Penilaian berusaha untuk mencari ukuran kompetensi yang bernilai sebagai prestasi positif
setiap siswa tanpa menyematkan stereotip siswa berdasarkan kemampuan atau menetapkan
hirarki kemampuan matematika siswa. Hal ini bermakna sebagai penilaian kompetensi yang
“adil” tanpa memperhatikan gender, ras, kelas, atau variabel sosial yang lain, termasuk
menghindari adanya kompetisi dalam pembelajaran. Berbagai macam bentuk penilaian dapat
digunakan termasuk tugas-tugas dan rekaman pencapaian, perpanjangan proyek dan ujian.
Penilaian tugas dan nilai akhir harus bersifat terbuka kepada siswa untuk didiskusikan.

F. Referensi

Ernest, P. (1991). The philosophy of mathematics education.
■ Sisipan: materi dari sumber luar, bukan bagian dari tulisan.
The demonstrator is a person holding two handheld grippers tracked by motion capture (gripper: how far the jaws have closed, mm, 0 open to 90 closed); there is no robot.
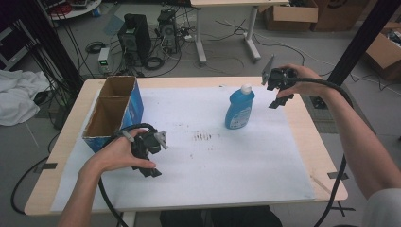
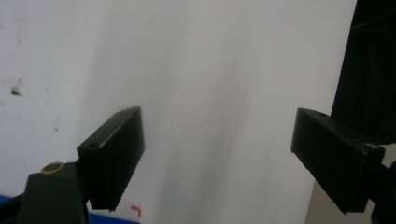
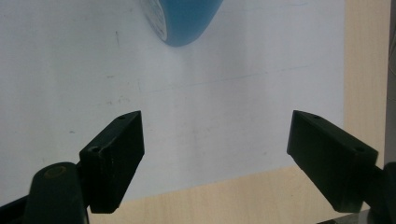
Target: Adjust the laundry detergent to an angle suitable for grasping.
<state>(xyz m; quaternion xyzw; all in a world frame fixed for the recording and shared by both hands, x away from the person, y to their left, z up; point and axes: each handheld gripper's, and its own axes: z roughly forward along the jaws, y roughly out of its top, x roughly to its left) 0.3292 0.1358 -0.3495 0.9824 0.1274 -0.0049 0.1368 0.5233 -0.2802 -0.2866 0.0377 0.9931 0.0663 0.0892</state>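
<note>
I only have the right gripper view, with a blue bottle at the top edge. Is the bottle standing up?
Observer: Yes, the bottle stands upright on the white sheet, white cap on top.
Operator: Where are the left tongs?
Observer: The left tongs hang open over the sheet's near left part, nothing between them.
Operator: Anything else on the table?
Observer: An open blue box with two compartments stands at the left edge.

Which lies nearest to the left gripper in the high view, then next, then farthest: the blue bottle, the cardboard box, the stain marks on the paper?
From the left gripper:
1. Cardboard box, just behind it, left.
2. Stain marks, mid-sheet, to its right.
3. Blue bottle, far right.
</note>
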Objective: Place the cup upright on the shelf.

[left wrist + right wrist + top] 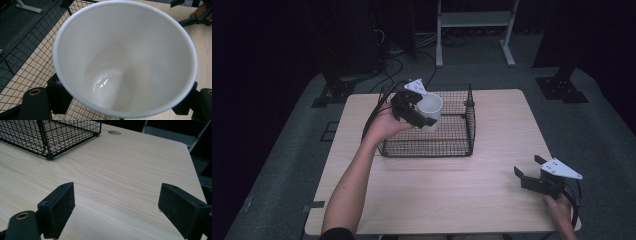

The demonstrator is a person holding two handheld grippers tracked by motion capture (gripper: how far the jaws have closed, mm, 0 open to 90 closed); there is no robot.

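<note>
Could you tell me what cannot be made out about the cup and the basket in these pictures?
- Cup: in the left gripper view the bottom edge cuts off its rim; its outside is unseen.
- Cup in the high view: the left gripper covers its near side, so whether it touches the basket floor is unclear.
- Basket in the right gripper view: only a corner shows; the frame edge cuts off the rest.

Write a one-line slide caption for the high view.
Left gripper holds a white cup over the wire basket; right gripper waits open.
</note>
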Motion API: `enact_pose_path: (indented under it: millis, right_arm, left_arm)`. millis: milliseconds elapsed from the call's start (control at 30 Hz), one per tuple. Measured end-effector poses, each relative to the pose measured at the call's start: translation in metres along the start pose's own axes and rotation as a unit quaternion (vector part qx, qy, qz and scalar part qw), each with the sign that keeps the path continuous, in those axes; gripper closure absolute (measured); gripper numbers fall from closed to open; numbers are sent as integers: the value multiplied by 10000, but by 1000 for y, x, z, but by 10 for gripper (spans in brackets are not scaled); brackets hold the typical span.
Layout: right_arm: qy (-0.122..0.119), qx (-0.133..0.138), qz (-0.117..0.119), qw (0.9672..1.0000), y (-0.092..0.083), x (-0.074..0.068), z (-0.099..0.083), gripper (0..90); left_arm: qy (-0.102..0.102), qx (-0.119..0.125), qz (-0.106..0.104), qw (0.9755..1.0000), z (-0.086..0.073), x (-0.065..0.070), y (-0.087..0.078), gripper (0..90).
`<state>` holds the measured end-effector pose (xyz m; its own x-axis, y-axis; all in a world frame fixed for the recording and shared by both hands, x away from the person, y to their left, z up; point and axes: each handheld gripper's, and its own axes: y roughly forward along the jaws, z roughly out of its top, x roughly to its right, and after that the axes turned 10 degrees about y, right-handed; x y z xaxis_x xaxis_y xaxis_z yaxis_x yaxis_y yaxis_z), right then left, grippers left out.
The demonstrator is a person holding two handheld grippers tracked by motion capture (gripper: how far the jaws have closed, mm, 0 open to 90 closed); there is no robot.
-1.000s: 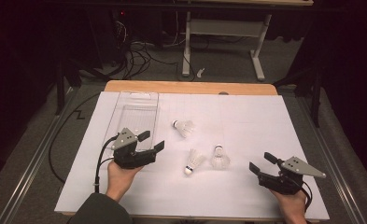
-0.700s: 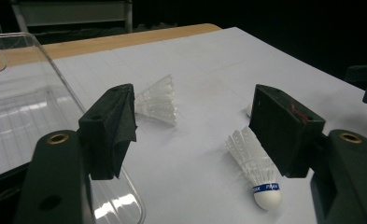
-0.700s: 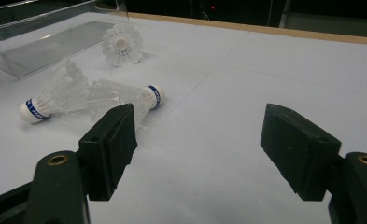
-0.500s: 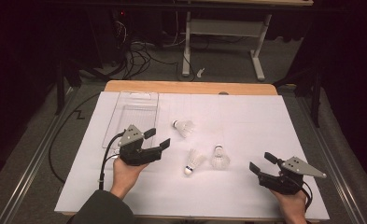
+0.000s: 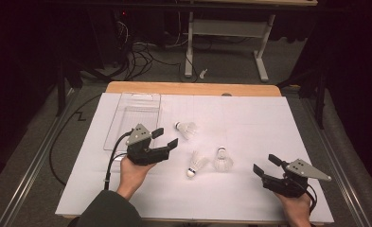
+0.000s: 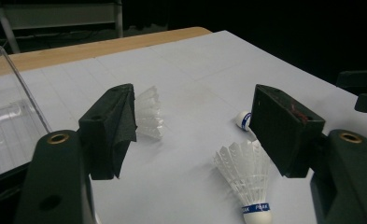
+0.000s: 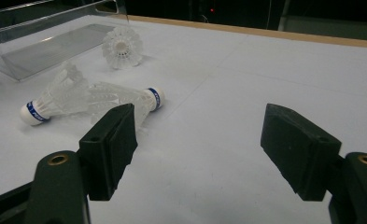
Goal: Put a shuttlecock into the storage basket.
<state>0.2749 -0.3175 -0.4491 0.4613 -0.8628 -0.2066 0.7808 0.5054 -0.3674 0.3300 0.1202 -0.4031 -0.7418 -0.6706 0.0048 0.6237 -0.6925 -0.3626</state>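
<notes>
Three white feather shuttlecocks lie on the white sheet. One (image 5: 187, 128) is farthest back, one (image 5: 198, 164) lies on its side with its cork toward me, and one (image 5: 223, 160) sits just right of it. My left gripper (image 5: 167, 137) is open, its jaws pointing right at them from a short distance. In the left gripper view, a shuttlecock with a blue band (image 6: 246, 175) lies just ahead between the open jaws (image 6: 195, 126), and another (image 6: 148, 112) is half hidden behind the left jaw. My right gripper (image 5: 264, 164) is open near the front right, with two shuttlecocks (image 7: 55, 100) (image 7: 125, 100) to its left.
A clear plastic tray (image 5: 134, 118) stands at the back left of the white sheet (image 5: 250, 118), just behind my left hand. The wooden table edge (image 5: 193, 88) runs along the back. Cables and a desk frame are on the floor beyond.
My left gripper has moved right and slightly forward, from beside the tray toward the shuttlecocks. The right gripper has stayed where it was. The shuttlecocks have not moved.
</notes>
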Motion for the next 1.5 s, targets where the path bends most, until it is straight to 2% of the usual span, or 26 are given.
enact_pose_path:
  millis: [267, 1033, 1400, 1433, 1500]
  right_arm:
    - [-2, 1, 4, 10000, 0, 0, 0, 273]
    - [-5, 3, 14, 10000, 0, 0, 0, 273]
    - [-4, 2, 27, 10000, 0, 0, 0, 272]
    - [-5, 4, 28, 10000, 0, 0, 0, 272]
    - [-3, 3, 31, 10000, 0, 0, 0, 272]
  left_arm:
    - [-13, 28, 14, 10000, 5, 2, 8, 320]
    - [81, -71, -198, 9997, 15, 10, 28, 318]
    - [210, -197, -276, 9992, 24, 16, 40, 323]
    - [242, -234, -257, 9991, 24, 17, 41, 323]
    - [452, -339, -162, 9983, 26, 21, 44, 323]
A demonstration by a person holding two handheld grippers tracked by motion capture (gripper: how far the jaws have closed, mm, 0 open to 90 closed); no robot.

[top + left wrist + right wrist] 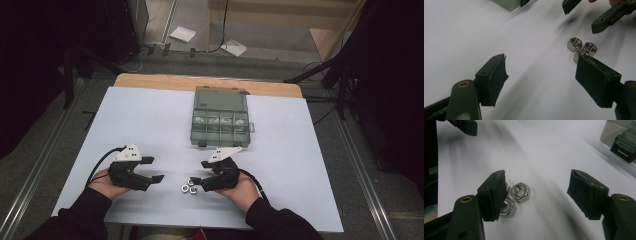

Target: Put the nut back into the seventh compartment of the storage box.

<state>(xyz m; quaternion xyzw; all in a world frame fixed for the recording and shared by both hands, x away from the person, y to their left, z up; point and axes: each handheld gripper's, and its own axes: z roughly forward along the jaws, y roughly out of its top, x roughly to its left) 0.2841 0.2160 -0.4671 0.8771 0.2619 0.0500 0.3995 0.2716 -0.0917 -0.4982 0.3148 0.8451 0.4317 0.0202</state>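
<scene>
Care suits this pick: three shiny steel hex nuts (188,187) lie touching near the white table's (150,115) front edge, between the spread, empty left gripper (155,169) and right gripper (200,172), whose jaws should straddle one nut.

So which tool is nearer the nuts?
Right. The right tool is open just beside the nuts, one pad nearly over them; the left tool is open, farther off across bare table.
</scene>
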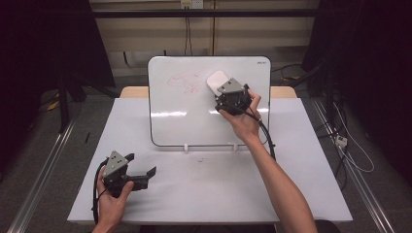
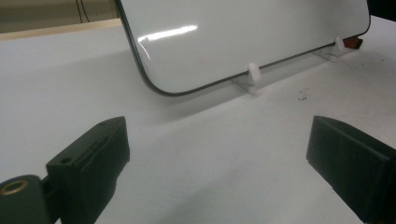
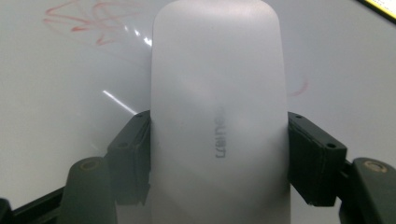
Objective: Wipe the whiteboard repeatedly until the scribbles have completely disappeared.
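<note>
1. Left gripper [image 1: 141, 170]: black body with a grey three-cornered plate, held in the person's left hand [image 1: 112, 196] at about 7 o'clock on the table [image 1: 204, 194]. Fingers [image 2: 95, 154] spread wide, nothing between them, only bare table surface. In the left gripper view they point toward the lower edge of the whiteboard. A cable trails from the body toward the person.

2. Table: white, rectangular top, standing on a grey floor [image 1: 43, 126]. Small dark specks lie on it just in front of the board, near centre.

3. Whiteboard [image 1: 180, 121]: white panel with a dark rim and rounded corners, propped on two small white clips [image 2: 253, 70] along its lower edge, at 12 o'clock on the table. Tilted back. Red scribble [image 1: 187, 81] in its upper middle part; a fainter red mark [image 3: 301, 87] shows in the right gripper view beside the eraser.

4. Eraser [image 1: 216, 80]: white, oblong, rounded ends, with faint grey lettering on its back. Lies flat against the board face at the board's upper right, about 1 o'clock, just right of the red scribble.

5. Right gripper [image 1: 224, 94]: black body with grey plate, held in the person's right hand [image 1: 245, 119], forearm reaching across the table from 5 o'clock. Fingers [image 3: 135, 154] pinching the eraser by its two long sides, one pad on each side.
</note>
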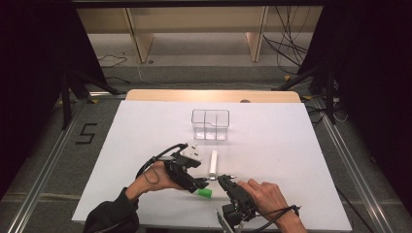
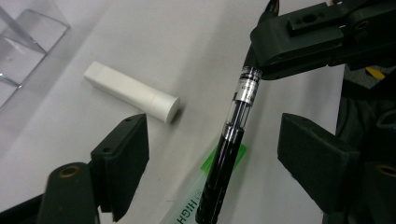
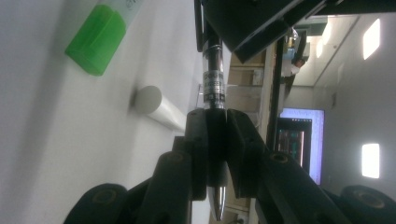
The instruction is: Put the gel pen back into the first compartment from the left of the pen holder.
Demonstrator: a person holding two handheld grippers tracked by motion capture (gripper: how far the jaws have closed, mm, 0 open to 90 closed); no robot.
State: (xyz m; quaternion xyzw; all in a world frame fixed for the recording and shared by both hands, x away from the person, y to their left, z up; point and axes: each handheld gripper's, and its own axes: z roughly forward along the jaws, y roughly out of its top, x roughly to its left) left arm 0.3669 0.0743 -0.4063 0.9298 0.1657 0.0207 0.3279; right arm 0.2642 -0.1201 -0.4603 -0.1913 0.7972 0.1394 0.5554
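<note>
**Pen clamped in one claw, the other claw standing open round its barrel**

At the near edge of the white worktop (image 1: 272, 145) the person's two hands meet. The right claw (image 3: 215, 135) is closed tight on a black pen (image 2: 229, 140): in the right gripper view its jaws pinch the barrel just below the silver band, with the metal tip poking out toward the camera between them. In the left gripper view that same right claw grips the pen from the upper right, and the pen slants down across the frame.

The left claw (image 2: 212, 154) stands apart on either side of the pen's dark barrel. Its jaws are fairly wide, neither pad pressing on the pen, so it has hold of nothing. In the high view the left claw (image 1: 203, 182) points toward the right one, with the pen bridging the short gap between them, held above the worktop.

Under the pen lies a green-capped highlighter (image 2: 224, 161), flat on the worktop, its cap bright in the right gripper view. Just beyond it lies a white cylinder (image 1: 213, 162) on its side, apart from both claws. Farther back, near the middle of the worktop, stands a clear box (image 1: 210, 124) divided into compartments.
</note>
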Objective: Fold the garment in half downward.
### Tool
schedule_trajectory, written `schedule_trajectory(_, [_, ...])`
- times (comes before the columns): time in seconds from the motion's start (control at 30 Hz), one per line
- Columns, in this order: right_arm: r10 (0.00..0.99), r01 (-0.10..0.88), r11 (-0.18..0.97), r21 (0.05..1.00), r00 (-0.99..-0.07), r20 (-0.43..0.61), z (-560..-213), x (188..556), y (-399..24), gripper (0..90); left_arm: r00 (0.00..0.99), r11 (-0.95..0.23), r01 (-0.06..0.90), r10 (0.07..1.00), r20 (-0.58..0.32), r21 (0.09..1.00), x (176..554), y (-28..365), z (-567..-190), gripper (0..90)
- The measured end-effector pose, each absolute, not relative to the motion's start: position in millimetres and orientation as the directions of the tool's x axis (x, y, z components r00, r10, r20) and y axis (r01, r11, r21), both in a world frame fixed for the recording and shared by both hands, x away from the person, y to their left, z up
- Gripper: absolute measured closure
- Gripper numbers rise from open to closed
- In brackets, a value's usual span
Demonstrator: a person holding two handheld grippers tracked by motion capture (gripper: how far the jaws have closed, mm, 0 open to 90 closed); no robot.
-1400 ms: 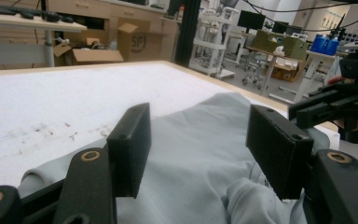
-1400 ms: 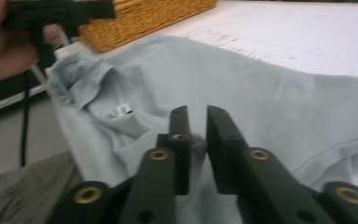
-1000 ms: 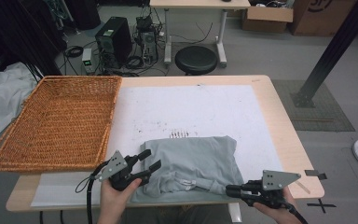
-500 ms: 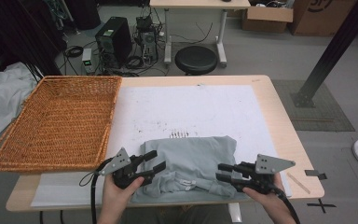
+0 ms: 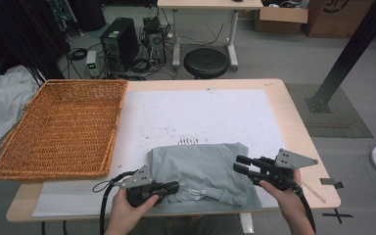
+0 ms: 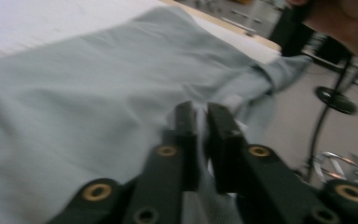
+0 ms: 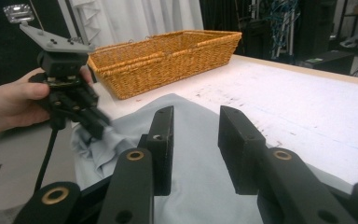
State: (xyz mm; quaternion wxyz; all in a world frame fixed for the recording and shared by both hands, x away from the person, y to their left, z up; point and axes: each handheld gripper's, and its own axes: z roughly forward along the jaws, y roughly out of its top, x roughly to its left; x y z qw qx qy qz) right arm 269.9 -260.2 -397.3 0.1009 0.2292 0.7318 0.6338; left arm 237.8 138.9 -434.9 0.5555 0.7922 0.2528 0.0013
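Now — left gripper (image 5: 172, 186) low at table edge, just closed, pinching grey shirt (image 5: 203, 169) hem | right gripper (image 5: 242, 164) level above shirt — jaws apart, holding nothing

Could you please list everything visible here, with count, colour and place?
Garment: one, grey-blue, folded at the table's near edge.
Basket: one, orange wicker, left end of the table.
Paper sheet: one, white, marked, covering the tabletop.
Table: one, light wood.
Stool: one, black, on the floor beyond the table.
Computer tower: one, black, on the floor at the back.
Left gripper: one, black, shut on the garment's near-left edge.
Right gripper: one, black, jaws apart above the garment's right side.
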Motion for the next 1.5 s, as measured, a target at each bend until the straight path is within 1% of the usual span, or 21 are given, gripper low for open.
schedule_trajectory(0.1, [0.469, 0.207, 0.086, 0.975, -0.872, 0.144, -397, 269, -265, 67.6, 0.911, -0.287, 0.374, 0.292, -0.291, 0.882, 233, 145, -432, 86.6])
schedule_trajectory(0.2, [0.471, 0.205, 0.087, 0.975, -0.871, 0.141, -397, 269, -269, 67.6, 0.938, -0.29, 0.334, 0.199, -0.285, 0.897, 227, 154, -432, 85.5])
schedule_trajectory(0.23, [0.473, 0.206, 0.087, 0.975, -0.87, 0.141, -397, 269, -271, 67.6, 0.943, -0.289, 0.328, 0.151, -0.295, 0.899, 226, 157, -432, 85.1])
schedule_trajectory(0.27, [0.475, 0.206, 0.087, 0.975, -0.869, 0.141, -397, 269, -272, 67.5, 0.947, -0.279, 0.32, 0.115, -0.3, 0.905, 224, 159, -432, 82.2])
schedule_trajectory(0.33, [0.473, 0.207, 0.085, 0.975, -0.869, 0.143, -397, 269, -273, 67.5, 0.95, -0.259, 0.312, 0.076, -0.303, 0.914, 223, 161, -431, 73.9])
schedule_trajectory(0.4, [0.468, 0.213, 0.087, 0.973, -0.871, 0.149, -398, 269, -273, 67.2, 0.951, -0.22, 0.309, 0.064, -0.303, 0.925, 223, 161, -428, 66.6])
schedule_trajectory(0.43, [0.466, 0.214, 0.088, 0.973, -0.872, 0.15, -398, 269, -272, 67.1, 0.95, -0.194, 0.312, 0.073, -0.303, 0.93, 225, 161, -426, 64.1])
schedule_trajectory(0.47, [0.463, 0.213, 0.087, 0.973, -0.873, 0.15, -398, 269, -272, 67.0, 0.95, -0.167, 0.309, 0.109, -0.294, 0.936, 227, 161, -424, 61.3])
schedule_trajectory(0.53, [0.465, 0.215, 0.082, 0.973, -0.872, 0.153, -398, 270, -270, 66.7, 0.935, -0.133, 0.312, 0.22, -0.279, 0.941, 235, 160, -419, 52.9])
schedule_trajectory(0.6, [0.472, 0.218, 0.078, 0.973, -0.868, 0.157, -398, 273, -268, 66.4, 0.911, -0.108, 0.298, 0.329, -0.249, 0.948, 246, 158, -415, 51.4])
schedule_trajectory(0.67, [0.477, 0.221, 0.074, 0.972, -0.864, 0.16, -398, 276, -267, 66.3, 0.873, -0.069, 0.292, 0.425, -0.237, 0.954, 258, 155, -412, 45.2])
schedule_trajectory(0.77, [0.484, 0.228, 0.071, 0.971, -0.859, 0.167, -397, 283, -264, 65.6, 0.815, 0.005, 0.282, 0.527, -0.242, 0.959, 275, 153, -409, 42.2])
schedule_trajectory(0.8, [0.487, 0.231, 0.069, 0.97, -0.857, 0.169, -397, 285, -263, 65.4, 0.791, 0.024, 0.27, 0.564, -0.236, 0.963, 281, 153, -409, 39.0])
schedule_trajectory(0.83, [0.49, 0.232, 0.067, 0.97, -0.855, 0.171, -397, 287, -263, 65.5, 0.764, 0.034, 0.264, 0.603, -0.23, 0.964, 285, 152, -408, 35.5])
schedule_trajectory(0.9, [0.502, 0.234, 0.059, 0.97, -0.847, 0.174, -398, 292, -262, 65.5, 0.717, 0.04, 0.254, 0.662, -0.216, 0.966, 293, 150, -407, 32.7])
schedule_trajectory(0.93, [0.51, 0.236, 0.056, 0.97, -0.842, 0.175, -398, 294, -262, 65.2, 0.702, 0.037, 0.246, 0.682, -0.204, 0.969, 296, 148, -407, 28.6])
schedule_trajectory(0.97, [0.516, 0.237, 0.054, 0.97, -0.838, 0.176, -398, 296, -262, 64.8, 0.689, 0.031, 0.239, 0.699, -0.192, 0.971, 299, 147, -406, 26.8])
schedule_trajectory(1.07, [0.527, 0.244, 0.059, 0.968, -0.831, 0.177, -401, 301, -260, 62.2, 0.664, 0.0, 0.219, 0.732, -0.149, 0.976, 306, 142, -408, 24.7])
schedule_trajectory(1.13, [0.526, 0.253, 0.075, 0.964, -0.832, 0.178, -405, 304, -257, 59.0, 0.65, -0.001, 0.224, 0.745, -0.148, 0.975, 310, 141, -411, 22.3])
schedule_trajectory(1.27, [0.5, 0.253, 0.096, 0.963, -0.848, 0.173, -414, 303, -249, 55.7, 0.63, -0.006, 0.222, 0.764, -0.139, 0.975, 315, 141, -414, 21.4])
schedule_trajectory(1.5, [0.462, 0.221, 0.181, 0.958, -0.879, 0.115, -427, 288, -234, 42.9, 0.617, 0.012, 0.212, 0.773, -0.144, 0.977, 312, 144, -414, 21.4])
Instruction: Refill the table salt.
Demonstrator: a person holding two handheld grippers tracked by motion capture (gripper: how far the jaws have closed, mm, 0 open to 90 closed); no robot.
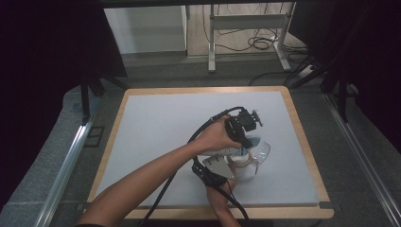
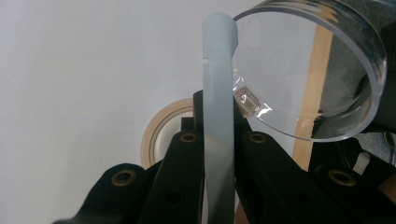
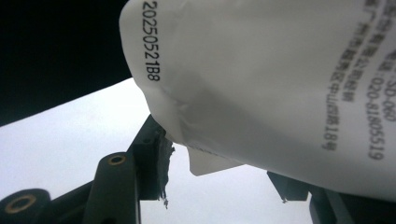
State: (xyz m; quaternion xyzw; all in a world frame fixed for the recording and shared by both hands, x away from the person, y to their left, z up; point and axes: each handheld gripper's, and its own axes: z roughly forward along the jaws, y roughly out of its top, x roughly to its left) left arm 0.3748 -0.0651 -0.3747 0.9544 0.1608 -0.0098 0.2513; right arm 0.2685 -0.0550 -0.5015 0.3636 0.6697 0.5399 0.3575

Taylor & Francis.


2.2 Ideologi Pendidikan Matematika
Filsafat Pendidikan Matematika meliputi beberapa masalah inti pendidikan atematika
mengenai ideologi, landasan, dan tujuannya. Dalam perspektif yang lebih umum, dapat
dikatakan bahwa filosofi pendidikan matematika bertujuan menjelaskan dan menjawab
pertanyaan-pertanyaan tentang status dan dasar objek dan metode pendidikan matematika.
Ideologi pendidikan matematika mengemukakan tentang bagaimana pendidikan
matematika dapat diimplementasikan baik secara radikal, konservatif, liberal ,dan demokrasi.
Dasar pendidikan matematika menyediakan pembenaran mendapatkan status dan dasar dalam
kasus ontologi, epistemologi dan aksiologi.
Matematika terdiri dari ide-ide pemikiran yang dibatasi oleh ruang dan waktu.
Sedangkan matematika sekolah lebih menekankan pada Matematika sebagai kegiatan
mencari pola dan hubungan. Matematika adalah kegiatan kreatif yang melibatkan imajinasi,
intuisi dan penemuan; Matematika sebagai sarana pemecahan masalah. Matematika sebagai
sarana mengkomunikasikan informasi atau ide.